Work order:
The required output is the exact run of lines from the one bearing "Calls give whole" through the final line of the listing below, with the pictures removed.

Source material:
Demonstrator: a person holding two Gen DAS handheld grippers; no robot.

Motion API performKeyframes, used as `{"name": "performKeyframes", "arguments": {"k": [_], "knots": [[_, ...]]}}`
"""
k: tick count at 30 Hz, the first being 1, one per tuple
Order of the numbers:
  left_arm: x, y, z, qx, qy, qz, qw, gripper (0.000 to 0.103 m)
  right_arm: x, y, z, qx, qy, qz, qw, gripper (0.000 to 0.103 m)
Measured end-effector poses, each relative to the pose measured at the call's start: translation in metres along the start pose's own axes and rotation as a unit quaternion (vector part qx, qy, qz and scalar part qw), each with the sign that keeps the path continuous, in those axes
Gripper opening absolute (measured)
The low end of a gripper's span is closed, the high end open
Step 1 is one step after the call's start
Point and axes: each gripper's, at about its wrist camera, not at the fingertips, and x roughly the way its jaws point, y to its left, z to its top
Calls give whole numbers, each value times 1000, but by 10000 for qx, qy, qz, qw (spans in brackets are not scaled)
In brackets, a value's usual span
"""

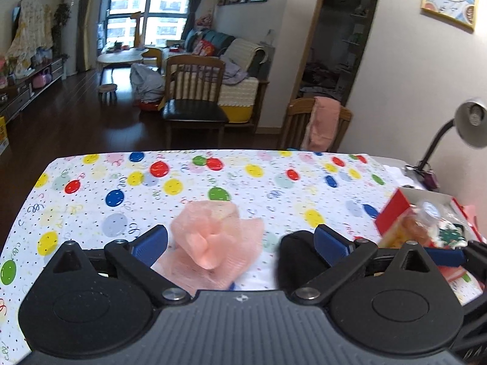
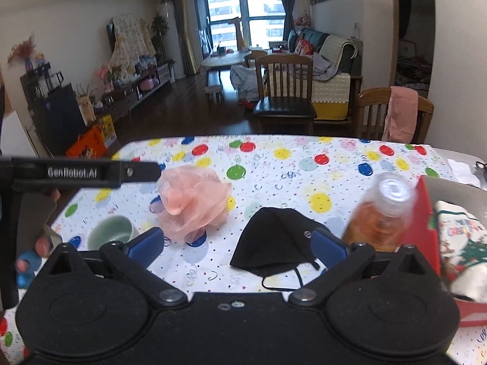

Solution for this exercise:
Calls give whole numbers, each value times 1000, but by 10000 for qx, qy, qz, qw (spans in brackets are not scaled)
In brackets, a value's usual span
"""

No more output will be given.